>>

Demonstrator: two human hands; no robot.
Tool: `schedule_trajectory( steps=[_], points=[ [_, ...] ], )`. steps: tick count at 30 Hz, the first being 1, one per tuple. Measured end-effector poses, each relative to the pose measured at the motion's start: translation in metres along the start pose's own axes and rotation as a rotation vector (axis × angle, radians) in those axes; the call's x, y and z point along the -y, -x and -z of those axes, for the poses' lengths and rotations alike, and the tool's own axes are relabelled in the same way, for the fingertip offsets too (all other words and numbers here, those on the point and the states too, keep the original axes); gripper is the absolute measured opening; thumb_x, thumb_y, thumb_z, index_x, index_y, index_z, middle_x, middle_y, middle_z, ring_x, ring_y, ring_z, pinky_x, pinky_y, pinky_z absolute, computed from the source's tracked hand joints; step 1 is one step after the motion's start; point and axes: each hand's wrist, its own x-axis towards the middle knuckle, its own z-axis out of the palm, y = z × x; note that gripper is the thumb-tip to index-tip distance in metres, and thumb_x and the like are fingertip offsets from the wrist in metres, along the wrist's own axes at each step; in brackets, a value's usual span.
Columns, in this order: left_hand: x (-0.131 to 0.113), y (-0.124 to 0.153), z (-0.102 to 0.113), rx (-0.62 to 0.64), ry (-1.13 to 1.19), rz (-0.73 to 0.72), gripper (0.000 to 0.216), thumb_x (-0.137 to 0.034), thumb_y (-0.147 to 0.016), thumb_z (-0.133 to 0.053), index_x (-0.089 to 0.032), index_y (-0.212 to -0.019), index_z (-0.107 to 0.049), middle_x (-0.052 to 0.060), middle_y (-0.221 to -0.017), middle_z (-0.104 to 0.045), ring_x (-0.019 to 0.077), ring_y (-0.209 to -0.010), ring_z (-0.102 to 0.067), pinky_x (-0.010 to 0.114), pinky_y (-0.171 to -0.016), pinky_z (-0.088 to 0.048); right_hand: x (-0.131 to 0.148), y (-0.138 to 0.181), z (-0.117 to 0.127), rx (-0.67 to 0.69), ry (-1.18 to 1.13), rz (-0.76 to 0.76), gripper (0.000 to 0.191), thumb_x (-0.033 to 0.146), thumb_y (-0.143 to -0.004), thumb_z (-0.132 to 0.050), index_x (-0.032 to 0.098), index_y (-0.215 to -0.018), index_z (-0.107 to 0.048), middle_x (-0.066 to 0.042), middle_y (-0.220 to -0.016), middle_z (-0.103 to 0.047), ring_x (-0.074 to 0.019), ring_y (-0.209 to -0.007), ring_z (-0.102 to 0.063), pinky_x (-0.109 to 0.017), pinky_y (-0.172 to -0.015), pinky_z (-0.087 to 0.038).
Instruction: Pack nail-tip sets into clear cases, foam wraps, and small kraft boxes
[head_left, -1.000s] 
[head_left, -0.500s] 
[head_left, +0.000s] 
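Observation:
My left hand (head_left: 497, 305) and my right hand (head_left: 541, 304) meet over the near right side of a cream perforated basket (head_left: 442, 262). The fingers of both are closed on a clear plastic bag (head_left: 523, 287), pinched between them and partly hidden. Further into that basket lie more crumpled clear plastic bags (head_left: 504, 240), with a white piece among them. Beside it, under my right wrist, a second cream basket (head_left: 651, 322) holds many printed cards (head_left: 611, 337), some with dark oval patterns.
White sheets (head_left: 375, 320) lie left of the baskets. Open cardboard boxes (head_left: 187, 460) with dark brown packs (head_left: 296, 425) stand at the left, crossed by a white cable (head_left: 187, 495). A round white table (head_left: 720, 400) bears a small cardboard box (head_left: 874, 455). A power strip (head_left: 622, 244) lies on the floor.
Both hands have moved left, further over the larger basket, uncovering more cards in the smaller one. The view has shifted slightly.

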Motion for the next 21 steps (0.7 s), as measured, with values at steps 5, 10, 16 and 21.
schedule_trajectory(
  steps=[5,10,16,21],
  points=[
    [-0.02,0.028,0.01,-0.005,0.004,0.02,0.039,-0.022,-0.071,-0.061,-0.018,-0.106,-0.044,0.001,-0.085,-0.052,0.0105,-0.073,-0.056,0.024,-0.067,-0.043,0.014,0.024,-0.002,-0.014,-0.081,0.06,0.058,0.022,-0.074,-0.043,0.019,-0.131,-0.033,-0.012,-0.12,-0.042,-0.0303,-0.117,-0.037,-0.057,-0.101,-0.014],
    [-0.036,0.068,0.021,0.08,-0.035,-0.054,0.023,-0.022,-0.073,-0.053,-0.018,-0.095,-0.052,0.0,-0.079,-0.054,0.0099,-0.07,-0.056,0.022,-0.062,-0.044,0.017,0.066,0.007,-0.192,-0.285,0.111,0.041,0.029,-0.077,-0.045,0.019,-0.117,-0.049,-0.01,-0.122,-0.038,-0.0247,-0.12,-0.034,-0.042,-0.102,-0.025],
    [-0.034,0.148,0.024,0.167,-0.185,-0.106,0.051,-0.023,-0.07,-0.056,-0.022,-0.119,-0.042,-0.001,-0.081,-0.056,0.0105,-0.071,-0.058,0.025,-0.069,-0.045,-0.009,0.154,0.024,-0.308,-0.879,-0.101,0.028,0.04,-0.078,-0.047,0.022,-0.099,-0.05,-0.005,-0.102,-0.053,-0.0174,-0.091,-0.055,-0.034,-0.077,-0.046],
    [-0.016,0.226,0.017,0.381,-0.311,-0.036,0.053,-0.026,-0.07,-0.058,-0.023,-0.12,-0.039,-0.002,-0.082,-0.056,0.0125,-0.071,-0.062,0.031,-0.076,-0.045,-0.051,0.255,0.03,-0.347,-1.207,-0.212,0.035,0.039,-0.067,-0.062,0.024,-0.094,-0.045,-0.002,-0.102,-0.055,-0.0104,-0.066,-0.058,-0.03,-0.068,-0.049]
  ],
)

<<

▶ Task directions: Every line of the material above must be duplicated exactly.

▶ The answer:
Demonstrator: two human hands; no robot.
Tool: `schedule_trajectory( steps=[_], points=[ [_, ...] ], )`. steps: tick count at 30 Hz, the first being 1, one per tuple. Measured end-effector poses, each relative to the pose measured at the motion's start: translation in metres along the start pose's own axes and rotation as a rotation vector (axis × angle, radians) in those axes; the call's x, y and z point along the -y, -x and -z of those axes, for the poses' lengths and rotations alike, and the tool's own axes are relabelled in the same way, for the fingertip offsets too (all other words and numbers here, those on the point and the states too, keep the original axes); gripper is the absolute measured opening; thumb_x, thumb_y, thumb_z, index_x, index_y, index_z, middle_x, middle_y, middle_z, ring_x, ring_y, ring_z, pinky_x, pinky_y, pinky_z absolute, computed from the source's tracked hand joints; step 1 is one step after the motion's start; point and axes: each hand's wrist, its own x-axis towards the middle knuckle, its own z-axis out of the palm, y = z × x; note that gripper is the thumb-tip to index-tip distance in metres, and thumb_x and the like are fingertip offsets from the wrist in metres, along the wrist's own axes at each step; in brackets, a value's usual span.
Columns, in this order: left_hand: x (-0.131 to 0.113), y (-0.124 to 0.153), z (-0.102 to 0.113), rx (-0.62 to 0.64), ry (-1.13 to 1.19), rz (-0.73 to 0.72), gripper (0.000 to 0.216), thumb_x (-0.137 to 0.034), thumb_y (-0.147 to 0.016), thumb_z (-0.133 to 0.053), index_x (-0.089 to 0.032), index_y (-0.212 to -0.019), index_z (-0.107 to 0.049), middle_x (-0.052 to 0.060), middle_y (-0.221 to -0.017), middle_z (-0.104 to 0.045), ring_x (-0.019 to 0.077), ring_y (-0.209 to -0.010), ring_z (-0.102 to 0.067), pinky_x (-0.010 to 0.114), pinky_y (-0.171 to -0.016), pinky_z (-0.088 to 0.048); right_hand: x (-0.131 to 0.148), y (-0.138 to 0.181), z (-0.117 to 0.127), rx (-0.67 to 0.69), ry (-1.18 to 1.13), rz (-0.76 to 0.76), gripper (0.000 to 0.191), thumb_x (-0.033 to 0.146), thumb_y (-0.143 to -0.004), thumb_z (-0.132 to 0.050), index_x (-0.032 to 0.098), index_y (-0.215 to -0.018), index_z (-0.107 to 0.048), middle_x (-0.066 to 0.042), middle_y (-0.220 to -0.016), middle_z (-0.103 to 0.047), ring_x (-0.074 to 0.019), ring_y (-0.209 to -0.007), ring_z (-0.102 to 0.063), pinky_x (-0.109 to 0.017), pinky_y (-0.172 to -0.015), pinky_z (-0.087 to 0.038).
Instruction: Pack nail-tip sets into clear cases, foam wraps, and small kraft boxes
[head_left, -1.000s] 
[head_left, -0.500s] 
[head_left, +0.000s] 
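Observation:
My left hand (head_left: 497, 305) and my right hand (head_left: 541, 304) meet over the near right side of a cream perforated basket (head_left: 442, 262). The fingers of both are closed on a clear plastic bag (head_left: 523, 287), pinched between them and partly hidden. Further into that basket lie more crumpled clear plastic bags (head_left: 504, 240), with a white piece among them. Beside it, under my right wrist, a second cream basket (head_left: 651, 322) holds many printed cards (head_left: 611, 337), some with dark oval patterns.
White sheets (head_left: 375, 320) lie left of the baskets. Open cardboard boxes (head_left: 187, 460) with dark brown packs (head_left: 296, 425) stand at the left, crossed by a white cable (head_left: 187, 495). A round white table (head_left: 720, 400) bears a small cardboard box (head_left: 874, 455). A power strip (head_left: 622, 244) lies on the floor.
Both hands have moved left, further over the larger basket, uncovering more cards in the smaller one. The view has shifted slightly.
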
Motion for the next 21 steps (0.7 s), as measured, with values at steps 5, 10, 16 and 21.
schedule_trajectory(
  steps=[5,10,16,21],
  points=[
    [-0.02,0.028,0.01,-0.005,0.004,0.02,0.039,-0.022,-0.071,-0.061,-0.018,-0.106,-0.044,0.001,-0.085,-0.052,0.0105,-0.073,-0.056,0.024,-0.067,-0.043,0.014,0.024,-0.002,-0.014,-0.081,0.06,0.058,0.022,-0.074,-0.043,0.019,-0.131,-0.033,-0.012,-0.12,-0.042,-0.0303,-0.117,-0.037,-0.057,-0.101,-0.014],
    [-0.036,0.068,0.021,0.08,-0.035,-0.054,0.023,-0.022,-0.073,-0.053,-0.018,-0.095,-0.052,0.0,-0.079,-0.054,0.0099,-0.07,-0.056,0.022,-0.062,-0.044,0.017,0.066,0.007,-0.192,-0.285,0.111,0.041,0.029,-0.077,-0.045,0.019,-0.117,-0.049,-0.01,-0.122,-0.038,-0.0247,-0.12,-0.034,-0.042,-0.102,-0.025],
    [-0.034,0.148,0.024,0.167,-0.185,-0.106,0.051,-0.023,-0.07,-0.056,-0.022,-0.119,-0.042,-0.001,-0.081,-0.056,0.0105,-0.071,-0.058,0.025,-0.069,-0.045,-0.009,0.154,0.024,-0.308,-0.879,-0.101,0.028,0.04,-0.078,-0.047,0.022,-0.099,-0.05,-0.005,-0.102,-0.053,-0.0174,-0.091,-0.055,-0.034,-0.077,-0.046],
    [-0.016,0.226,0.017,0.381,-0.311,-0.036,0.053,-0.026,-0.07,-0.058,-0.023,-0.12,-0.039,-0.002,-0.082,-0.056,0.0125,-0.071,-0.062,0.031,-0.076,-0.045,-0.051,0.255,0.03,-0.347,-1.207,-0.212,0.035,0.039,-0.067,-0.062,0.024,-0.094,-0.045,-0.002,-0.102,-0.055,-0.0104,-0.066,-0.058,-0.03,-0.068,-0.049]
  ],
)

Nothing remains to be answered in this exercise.